EXERCISE DESCRIPTION - Lines from the first one down to the one containing "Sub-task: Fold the" in the data below are the only ones needed; please return them exactly, both ends included.

DATA -
══════

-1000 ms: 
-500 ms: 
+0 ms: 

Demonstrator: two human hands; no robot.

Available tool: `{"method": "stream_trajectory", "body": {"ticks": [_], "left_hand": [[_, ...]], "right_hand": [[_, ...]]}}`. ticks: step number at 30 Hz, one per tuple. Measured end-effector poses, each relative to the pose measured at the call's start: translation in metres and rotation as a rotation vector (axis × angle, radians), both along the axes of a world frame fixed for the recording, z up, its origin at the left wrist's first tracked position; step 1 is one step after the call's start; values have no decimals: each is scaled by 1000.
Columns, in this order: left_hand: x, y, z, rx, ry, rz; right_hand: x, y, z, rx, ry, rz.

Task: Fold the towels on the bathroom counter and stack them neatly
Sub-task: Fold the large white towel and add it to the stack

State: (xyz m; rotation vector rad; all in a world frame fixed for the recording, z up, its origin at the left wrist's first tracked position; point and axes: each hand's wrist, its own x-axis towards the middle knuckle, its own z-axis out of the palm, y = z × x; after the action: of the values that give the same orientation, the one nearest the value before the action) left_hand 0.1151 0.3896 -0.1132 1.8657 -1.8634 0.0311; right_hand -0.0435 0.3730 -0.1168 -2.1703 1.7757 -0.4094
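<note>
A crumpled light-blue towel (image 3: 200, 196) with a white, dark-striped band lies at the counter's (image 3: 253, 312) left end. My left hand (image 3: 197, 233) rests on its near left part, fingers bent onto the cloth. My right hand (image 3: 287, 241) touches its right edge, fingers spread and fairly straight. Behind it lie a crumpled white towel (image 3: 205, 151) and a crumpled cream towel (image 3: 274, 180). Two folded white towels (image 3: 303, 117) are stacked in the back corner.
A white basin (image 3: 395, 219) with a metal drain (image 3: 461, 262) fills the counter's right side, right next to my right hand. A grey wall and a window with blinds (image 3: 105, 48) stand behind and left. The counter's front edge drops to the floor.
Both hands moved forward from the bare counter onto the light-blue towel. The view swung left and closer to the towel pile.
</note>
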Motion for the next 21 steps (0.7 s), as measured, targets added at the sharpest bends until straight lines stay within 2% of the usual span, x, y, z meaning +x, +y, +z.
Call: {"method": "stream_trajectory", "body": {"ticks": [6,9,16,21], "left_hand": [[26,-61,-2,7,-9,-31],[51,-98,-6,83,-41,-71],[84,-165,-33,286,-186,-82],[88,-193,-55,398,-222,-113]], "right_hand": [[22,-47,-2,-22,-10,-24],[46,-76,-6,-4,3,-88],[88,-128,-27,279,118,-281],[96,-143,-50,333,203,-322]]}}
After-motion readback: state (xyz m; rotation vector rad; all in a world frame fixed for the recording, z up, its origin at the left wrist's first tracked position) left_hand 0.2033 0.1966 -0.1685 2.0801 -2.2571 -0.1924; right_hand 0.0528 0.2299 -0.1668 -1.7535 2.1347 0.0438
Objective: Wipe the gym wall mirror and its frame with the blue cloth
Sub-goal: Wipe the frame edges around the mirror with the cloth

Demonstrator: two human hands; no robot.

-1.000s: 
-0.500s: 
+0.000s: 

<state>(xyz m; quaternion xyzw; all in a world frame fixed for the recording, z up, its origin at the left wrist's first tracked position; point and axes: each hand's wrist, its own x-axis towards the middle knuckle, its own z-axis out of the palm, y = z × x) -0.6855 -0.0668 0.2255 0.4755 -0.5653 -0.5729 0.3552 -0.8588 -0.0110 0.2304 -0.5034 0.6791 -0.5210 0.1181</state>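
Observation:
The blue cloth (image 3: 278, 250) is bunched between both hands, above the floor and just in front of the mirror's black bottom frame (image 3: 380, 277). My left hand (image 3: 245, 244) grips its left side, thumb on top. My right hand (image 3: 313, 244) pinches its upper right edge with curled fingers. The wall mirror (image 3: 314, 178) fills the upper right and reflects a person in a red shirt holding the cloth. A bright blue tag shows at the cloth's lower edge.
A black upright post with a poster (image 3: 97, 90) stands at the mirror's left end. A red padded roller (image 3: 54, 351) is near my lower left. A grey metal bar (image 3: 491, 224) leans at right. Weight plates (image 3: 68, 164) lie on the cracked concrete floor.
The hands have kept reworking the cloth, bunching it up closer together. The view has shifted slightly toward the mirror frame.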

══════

RESPONSE AREA -
-1000 ms: 
-500 ms: 
+0 ms: 

Demonstrator: two human hands; no robot.

Available tool: `{"method": "stream_trajectory", "body": {"ticks": [_], "left_hand": [[_, ...]], "right_hand": [[_, ...]]}}`. ticks: step number at 30 Hz, one per tuple. Measured end-effector poses, each relative to the pose measured at the call's start: translation in metres and rotation as a rotation vector (axis × angle, radians), both along the axes of a world frame fixed for the recording, z up, its origin at the left wrist's first tracked position; step 1 is one step after the call's start; values have no decimals: each is scaled by 1000.
Columns, in this order: left_hand: x, y, z, rx, ry, rz; right_hand: x, y, z, rx, ry, rz.

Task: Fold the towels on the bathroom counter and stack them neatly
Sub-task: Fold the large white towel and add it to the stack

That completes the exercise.